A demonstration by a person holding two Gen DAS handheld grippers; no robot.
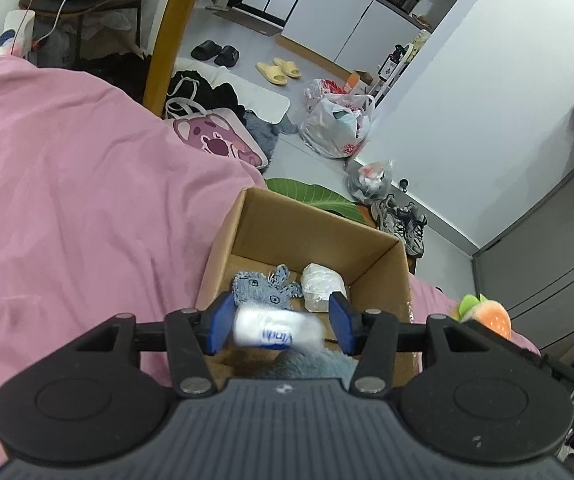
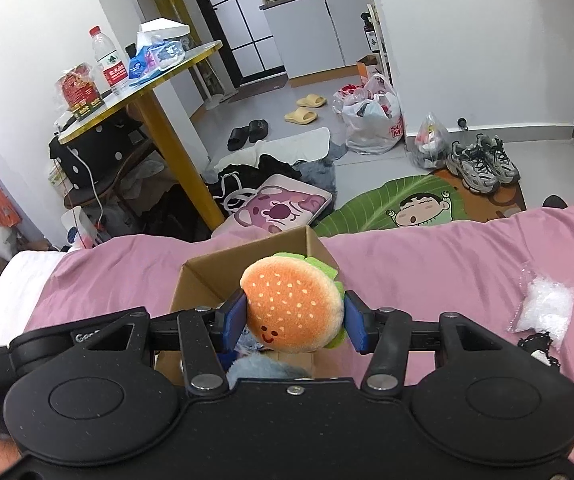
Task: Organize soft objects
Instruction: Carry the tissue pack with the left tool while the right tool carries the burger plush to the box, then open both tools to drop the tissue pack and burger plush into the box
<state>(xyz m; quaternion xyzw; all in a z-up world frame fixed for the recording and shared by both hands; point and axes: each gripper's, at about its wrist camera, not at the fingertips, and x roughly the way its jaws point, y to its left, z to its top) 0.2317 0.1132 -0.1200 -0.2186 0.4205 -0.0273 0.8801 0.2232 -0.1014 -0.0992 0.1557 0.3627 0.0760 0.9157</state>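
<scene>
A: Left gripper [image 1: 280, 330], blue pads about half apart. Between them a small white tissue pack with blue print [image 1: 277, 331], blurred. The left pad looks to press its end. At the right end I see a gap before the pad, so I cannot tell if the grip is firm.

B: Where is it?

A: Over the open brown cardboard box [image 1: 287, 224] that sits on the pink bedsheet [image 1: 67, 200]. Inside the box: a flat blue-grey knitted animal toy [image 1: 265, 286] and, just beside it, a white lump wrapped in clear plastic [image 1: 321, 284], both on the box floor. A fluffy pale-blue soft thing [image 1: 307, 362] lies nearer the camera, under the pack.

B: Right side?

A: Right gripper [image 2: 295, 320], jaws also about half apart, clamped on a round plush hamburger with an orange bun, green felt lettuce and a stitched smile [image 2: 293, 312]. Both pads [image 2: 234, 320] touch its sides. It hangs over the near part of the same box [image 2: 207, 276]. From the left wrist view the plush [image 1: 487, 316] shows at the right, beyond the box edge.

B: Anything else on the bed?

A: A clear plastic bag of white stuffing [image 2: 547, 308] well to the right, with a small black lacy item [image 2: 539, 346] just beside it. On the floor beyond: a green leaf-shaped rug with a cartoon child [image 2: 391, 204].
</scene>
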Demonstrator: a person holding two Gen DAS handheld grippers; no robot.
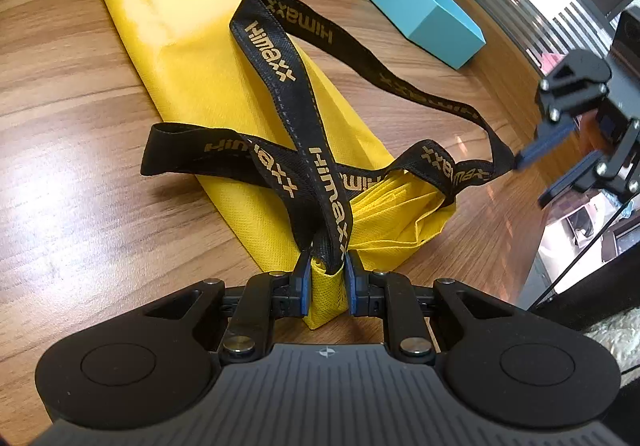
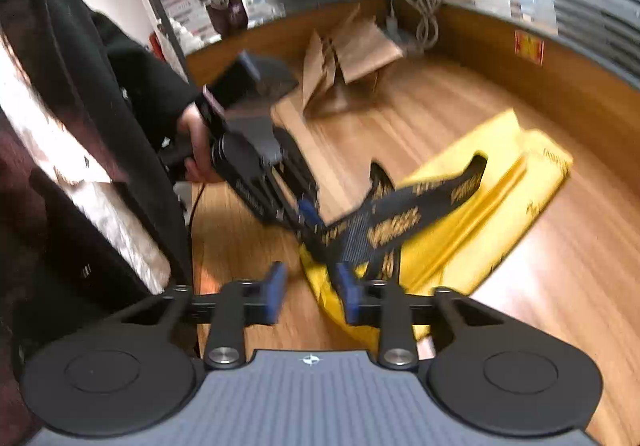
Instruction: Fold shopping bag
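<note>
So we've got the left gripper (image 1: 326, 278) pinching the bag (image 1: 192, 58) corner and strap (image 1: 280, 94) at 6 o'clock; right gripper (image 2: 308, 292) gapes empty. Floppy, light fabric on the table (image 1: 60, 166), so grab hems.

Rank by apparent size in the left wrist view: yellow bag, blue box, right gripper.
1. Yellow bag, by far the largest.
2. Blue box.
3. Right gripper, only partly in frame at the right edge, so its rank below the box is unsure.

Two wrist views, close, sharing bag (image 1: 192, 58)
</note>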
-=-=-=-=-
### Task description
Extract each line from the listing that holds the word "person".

### Task result
A demonstration by a person holding two Gen DAS handheld grippers; no robot.
Demonstrator: a person holding two Gen DAS handheld grippers; no robot.

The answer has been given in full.